Give back the full listing, character for character, with no pictures.

◆ Dataset excerpt
****************

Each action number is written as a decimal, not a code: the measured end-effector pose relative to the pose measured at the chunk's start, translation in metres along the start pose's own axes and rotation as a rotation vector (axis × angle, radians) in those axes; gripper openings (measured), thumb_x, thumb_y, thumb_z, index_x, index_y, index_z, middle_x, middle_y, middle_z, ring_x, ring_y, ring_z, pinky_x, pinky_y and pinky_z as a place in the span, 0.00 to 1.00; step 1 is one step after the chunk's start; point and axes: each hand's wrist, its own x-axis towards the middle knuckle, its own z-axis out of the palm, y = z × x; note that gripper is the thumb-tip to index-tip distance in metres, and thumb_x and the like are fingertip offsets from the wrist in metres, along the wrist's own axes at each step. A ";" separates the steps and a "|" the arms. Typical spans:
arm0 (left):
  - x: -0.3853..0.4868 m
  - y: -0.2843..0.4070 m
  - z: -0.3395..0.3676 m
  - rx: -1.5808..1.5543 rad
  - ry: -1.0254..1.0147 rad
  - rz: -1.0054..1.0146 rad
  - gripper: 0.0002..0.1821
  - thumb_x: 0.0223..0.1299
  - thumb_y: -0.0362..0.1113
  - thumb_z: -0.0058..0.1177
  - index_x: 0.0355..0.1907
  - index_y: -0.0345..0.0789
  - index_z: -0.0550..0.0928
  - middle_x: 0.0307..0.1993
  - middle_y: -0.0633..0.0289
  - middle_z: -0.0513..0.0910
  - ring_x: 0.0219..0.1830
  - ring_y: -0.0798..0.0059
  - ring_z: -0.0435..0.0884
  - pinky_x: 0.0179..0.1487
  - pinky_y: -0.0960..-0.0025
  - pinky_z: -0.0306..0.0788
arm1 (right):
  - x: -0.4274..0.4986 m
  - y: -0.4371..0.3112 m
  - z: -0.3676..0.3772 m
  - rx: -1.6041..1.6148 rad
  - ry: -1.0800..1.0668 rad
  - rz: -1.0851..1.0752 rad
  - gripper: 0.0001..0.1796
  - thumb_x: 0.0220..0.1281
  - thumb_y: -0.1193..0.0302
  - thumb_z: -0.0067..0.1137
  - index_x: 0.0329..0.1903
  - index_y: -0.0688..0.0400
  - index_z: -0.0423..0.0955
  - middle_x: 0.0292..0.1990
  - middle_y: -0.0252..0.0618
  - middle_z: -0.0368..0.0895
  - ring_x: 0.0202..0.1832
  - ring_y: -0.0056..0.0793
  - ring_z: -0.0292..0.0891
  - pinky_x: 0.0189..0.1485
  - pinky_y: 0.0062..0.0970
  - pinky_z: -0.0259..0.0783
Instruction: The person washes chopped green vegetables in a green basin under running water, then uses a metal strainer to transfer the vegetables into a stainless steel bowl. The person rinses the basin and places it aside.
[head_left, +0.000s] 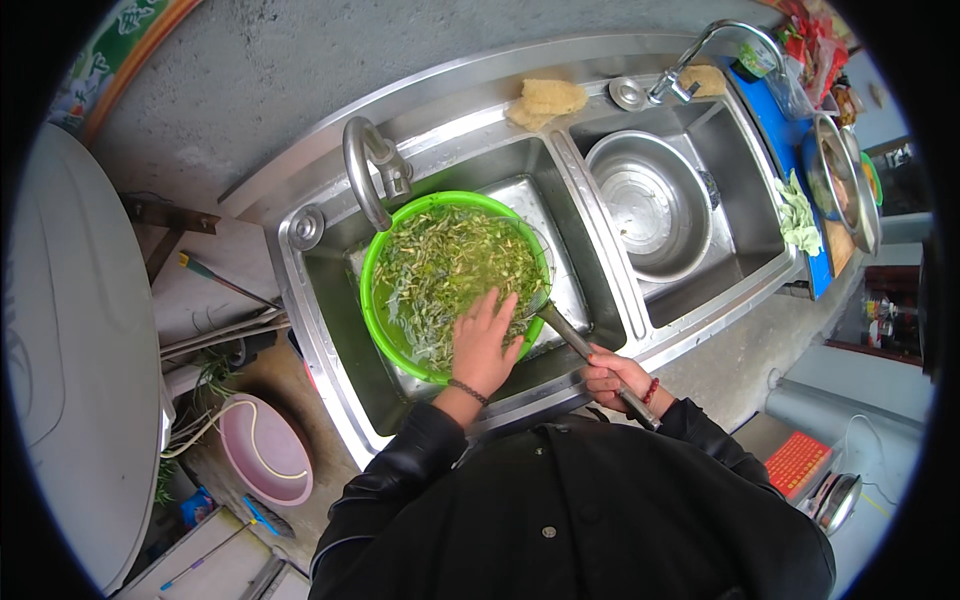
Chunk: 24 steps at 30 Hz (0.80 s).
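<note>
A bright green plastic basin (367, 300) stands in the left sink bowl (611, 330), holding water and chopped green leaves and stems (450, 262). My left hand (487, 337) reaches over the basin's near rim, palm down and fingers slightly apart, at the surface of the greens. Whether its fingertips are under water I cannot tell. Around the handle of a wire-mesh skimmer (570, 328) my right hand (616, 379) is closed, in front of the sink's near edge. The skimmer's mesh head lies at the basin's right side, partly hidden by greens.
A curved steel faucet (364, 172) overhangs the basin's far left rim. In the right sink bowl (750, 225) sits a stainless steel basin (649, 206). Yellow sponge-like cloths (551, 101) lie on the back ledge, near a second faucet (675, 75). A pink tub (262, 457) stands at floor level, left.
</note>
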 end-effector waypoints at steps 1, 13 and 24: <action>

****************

◆ Completed exercise
Each action number is written as a decimal, not a code: the measured end-effector pose relative to the pose measured at the chunk's start, translation in metres along the start pose's own axes and rotation as a rotation vector (axis × angle, radians) in those axes; gripper openings (measured), thumb_x, thumb_y, thumb_z, index_x, index_y, index_z, middle_x, middle_y, middle_z, ring_x, ring_y, ring_z, pinky_x, pinky_y and pinky_z as a place in the span, 0.00 to 1.00; step 1 is one step after the chunk's start; point and axes: each hand's wrist, its own x-axis towards the middle knuckle, its own z-axis out of the palm, y = z × x; note that gripper is the thumb-tip to index-tip distance in metres, and thumb_x and the like are fingertip offsets from the wrist in metres, along the wrist's own axes at each step. A ";" separates the steps and a "|" the arms. Typical spans:
arm0 (left):
  - x: -0.3853..0.4868 m
  - y: -0.2843..0.4070 m
  - z: -0.3395..0.3676 m
  - rx: -1.5808..1.5543 rad
  - ry: -1.0254..1.0147 rad
  - rz: -1.0054..1.0146 rad
  - gripper: 0.0002..0.1821
  - thumb_x: 0.0223..0.1299
  - thumb_y: -0.0362..0.1113
  - thumb_z: -0.0058..0.1177
  - index_x: 0.0355..0.1907
  - index_y: -0.0345..0.0789
  - index_z: -0.0550..0.0928
  - middle_x: 0.0307..0.1993
  - middle_y: -0.0633..0.0289
  - middle_z: -0.0513..0.0910
  - ring_x: 0.0219..0.1830
  - ring_y: -0.0798..0.0059
  - ring_z: -0.0435..0.0884
  - pinky_x: 0.0179..0.1487
  - pinky_y: -0.0960..-0.0025
  - pinky_z: -0.0306..0.0788
arm1 (right):
  - x: -0.4274..0.4986 m
  - y: -0.4371..0.3112 m
  - z: -0.3676..0.3772 m
  - rx: -1.6041..1.6148 rad
  - ry: -1.0800..1.0668 rad
  - rz: -1.0851..1.0752 rad
  - gripper: 0.0001..0.1796
  - thumb_x: 0.0220..0.1281
  - thumb_y: -0.1193..0.0302
  - thumb_z: -0.0067..0.1137
  - index_x: 0.0329..0.1903
  - index_y: -0.0688..0.0400
  - index_z: -0.0423..0.0955
  - middle_x: 0.0292..0.1990
  - middle_y: -0.0252..0.0618
  - middle_z: -0.0368..0.0895
  - ring_x: 0.0202..0.1832
  - ring_y: -0.0056..0.0793
  - ring_z: -0.0292..0.0891
  - pinky_x: 0.0189..0.1485
  - pinky_y: 0.0062..0.0970
  - pinky_z: -0.0259..0.0783
Instruction: The person washes chopped green vegetables in a green basin under running water, then uses a metal strainer to transfer the vegetables into a stainless steel bowl. The person rinses the basin and places it aside.
[head_left, +0.000s] 
Chunk: 24 steps at 30 Hz (0.80 s).
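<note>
A bright green plastic basin (367, 300) stands in the left sink bowl (611, 330), holding water and chopped green leaves and stems (450, 262). My left hand (487, 337) reaches over the basin's near rim, palm down and fingers slightly apart, at the surface of the greens. Whether its fingertips are under water I cannot tell. Around the handle of a wire-mesh skimmer (570, 328) my right hand (616, 379) is closed, in front of the sink's near edge. The skimmer's mesh head lies at the basin's right side, partly hidden by greens.
A curved steel faucet (364, 172) overhangs the basin's far left rim. In the right sink bowl (750, 225) sits a stainless steel basin (649, 206). Yellow sponge-like cloths (551, 101) lie on the back ledge, near a second faucet (675, 75). A pink tub (262, 457) stands at floor level, left.
</note>
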 end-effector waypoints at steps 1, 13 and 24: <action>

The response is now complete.